Qui il terzo volume si interrompe, lasciandoci con la domanda aperta se allora non si tratti del più tradizionale e ricorrente motivo di invidia e conflitto tra donne (eterosessuali, ma forse non solo): quello del rapporto con un uomo, da conquistare, legare a sé togliendolo all'altra, un uomo da cui ricevere quelle conferme che altrove non si sono sapute trovare – o non sono bastate - e che sono tanto più importanti perché “lui” ci ha scelto, preferendoci all'altra, a tutte le altre.
[…] e tuttavia presi atto volentieri che Nino, a Lila, non aveva lasciato niente. (p. 268)
No, Lila, non posso più vivere con Pietro perché non posso più fare a meno di Nino, qualsiasi cosa accada me ne andrò con lui; e altre frasi del tipo che esibii come fossero un'onorificenza. Allora lei cominciò a strillare: “Tu butti via tutto quello che sei per Nino? Tu rovini la tua famiglia per quello lì? Sai che cosa ti succederà? Ti userà, ti succhierà il sangue, ti toglierà la voglia di vivere e ti abbandonerà. Perché hai studiato tanto? A che cazzo è servito immaginarmi che ti saresti goduta una vita bellissima anche per me? Ho sbagliato, sei una cretina”. Misi giù il ricevitore come se scottasse. E' gelosa, mi dissi, invidiosa, mi odia. Sì, questa è la verità. […] perché Nino non telefona, è possibile che propria adesso che ho raccontato tutto a Lila, lui si tiri indietro e mi renda ridicola? (p. 381)

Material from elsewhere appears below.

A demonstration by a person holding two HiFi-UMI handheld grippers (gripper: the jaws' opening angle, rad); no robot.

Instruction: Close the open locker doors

Emerge qui non solo un riallacciarsi della narrativa di Ferrante al tema, rovesciato, del suo precedente I giorni dell'abbandono – dove è la perdita dell'uomo amato a creare quel paesaggio di rovine rappresentato da una donna distrutta dal non essere scelta – ma anche, a mio avviso, a ciò che il femminismo ha nominato come il “disagio dell'emancipata”: Elena è riuscita a crearsi una “vita bellissima” (marito, figli, sicurezza economica, scrittura) lasciando apparentemente a Lila tutto il carico del “femminile”: l'indomabilità dei sentimenti, il continuo rischio del baratro, una libertà che si paga a costo altissimo. Ri-mettersi in gioco, per entrambe, dovrebbe o potrebbe far parte di quel divenire che corre sul filo di una irrisolta (irrisolvibile?) ambivalenza con cui le donne del terzo millennio dovranno continuare a fare i conti. Ma c'è chi ce la fa, e chi soccombe.